▶ **Assigned task**
Would you please repeat the data that follows, exactly as it reads?
————————
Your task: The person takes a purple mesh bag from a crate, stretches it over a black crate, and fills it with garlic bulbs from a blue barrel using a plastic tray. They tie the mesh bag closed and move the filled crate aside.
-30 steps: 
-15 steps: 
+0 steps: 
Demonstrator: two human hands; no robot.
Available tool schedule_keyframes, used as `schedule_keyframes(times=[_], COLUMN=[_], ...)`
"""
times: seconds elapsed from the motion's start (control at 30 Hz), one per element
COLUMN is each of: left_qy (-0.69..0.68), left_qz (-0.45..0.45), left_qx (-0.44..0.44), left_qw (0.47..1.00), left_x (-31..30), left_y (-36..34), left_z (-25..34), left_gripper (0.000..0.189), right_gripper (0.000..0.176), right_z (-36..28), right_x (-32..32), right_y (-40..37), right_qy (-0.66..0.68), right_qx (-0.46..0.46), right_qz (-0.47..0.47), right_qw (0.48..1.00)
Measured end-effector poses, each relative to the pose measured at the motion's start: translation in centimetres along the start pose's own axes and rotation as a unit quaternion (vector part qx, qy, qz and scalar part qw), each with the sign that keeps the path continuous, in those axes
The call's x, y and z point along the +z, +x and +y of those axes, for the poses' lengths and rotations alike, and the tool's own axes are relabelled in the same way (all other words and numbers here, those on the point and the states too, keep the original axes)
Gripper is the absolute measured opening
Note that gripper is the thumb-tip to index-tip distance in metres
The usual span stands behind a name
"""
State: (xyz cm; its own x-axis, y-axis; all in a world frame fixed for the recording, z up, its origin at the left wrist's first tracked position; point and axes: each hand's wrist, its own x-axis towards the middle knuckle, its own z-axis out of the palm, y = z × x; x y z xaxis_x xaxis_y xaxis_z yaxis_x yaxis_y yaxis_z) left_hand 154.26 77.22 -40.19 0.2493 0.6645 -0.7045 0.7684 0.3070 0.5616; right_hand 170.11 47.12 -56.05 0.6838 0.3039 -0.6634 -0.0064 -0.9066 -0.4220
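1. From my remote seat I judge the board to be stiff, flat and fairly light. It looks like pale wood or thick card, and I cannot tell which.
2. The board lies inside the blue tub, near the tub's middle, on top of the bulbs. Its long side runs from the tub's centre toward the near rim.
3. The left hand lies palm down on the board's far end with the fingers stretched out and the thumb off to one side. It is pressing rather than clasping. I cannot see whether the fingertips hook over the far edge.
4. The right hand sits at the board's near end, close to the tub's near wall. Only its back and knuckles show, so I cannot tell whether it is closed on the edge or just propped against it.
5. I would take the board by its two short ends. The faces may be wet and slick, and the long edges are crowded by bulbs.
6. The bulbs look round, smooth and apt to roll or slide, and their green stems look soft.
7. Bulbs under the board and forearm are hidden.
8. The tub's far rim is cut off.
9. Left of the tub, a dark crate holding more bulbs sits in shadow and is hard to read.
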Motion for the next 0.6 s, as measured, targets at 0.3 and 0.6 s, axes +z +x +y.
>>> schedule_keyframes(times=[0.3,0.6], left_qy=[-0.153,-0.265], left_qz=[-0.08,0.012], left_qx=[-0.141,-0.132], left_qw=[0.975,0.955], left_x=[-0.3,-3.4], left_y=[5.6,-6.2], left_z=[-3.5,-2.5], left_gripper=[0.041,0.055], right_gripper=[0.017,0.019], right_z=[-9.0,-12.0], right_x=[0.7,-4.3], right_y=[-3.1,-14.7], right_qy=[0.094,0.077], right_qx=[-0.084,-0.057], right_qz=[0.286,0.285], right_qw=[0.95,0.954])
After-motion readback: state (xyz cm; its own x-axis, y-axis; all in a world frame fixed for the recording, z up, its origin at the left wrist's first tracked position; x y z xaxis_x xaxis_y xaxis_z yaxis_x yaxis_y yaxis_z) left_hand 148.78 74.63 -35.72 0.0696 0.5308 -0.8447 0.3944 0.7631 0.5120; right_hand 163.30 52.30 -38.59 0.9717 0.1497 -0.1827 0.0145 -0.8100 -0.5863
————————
▶ **Result for this task**
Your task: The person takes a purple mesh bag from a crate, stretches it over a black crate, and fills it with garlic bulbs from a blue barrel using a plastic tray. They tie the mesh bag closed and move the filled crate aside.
-30 steps: 
-15 steps: 
+0 steps: 
Demonstrator: two human hands; no robot.
Available tool schedule_keyframes, used as `schedule_keyframes(times=[_], COLUMN=[_], ...)`
"""
times: seconds elapsed from the motion's start (control at 30 Hz), one per element
COLUMN is each of: left_qy (-0.69..0.68), left_qz (-0.45..0.45), left_qx (-0.44..0.44), left_qw (0.47..1.00), left_x (-31..30), left_y (-36..34), left_z (-25..34), left_gripper (0.000..0.189), right_gripper (0.000..0.176), right_z (-36..28), right_x (-32..32), right_y (-40..37), right_qy (-0.66..0.68), right_qx (-0.46..0.46), right_qz (-0.47..0.47), right_qw (0.48..1.00)
Measured end-effector poses, each relative to the pose measured at the motion's start: translation in centimetres along the start pose's own axes and rotation as a unit quaternion (vector part qx, qy, qz and scalar part qw), each with the sign that keeps the path continuous, in those axes
The call's x, y and z point along the +z, +x and +y of those axes, for the poses' lengths and rotations alike, and the tool's own axes are relabelled in the same way (all other words and numbers here, those on the point and the states too, keep the original axes)
Gripper is the absolute measured opening
Note that gripper is the thumb-tip to index-tip distance in metres
The usual span stands behind a name
"""
State: (xyz cm; its own x-axis, y-axis; all in a world frame fixed for the recording, z up, its origin at the left wrist's first tracked position; point and axes: each hand's wrist, its own x-axis towards the middle knuckle, its own z-axis out of the palm, y = z × x; x y z xaxis_x xaxis_y xaxis_z yaxis_x yaxis_y yaxis_z) left_hand 154.26 77.22 -40.19 0.2493 0.6645 -0.7045 0.7684 0.3070 0.5616; right_hand 170.11 47.12 -56.05 0.6838 0.3039 -0.6634 -0.0064 -0.9066 -0.4220
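1. From my remote seat I judge the board to be stiff, flat and fairly light. It looks like pale wood or thick card, and I cannot tell which.
2. The board lies inside the blue tub, near the tub's middle, on top of the bulbs. Its long side runs from the tub's centre toward the near rim.
3. The left hand lies palm down on the board's far end with the fingers stretched out and the thumb off to one side. It is pressing rather than clasping. I cannot see whether the fingertips hook over the far edge.
4. The right hand sits at the board's near end, close to the tub's near wall. Only its back and knuckles show, so I cannot tell whether it is closed on the edge or just propped against it.
5. I would take the board by its two short ends. The faces may be wet and slick, and the long edges are crowded by bulbs.
6. The bulbs look round, smooth and apt to roll or slide, and their green stems look soft.
7. Bulbs under the board and forearm are hidden.
8. The tub's far rim is cut off.
9. Left of the tub, a dark crate holding more bulbs sits in shadow and is hard to read.
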Motion for the next 0.6 s, as measured, targets at 0.3 and 0.6 s, axes +z +x +y.
>>> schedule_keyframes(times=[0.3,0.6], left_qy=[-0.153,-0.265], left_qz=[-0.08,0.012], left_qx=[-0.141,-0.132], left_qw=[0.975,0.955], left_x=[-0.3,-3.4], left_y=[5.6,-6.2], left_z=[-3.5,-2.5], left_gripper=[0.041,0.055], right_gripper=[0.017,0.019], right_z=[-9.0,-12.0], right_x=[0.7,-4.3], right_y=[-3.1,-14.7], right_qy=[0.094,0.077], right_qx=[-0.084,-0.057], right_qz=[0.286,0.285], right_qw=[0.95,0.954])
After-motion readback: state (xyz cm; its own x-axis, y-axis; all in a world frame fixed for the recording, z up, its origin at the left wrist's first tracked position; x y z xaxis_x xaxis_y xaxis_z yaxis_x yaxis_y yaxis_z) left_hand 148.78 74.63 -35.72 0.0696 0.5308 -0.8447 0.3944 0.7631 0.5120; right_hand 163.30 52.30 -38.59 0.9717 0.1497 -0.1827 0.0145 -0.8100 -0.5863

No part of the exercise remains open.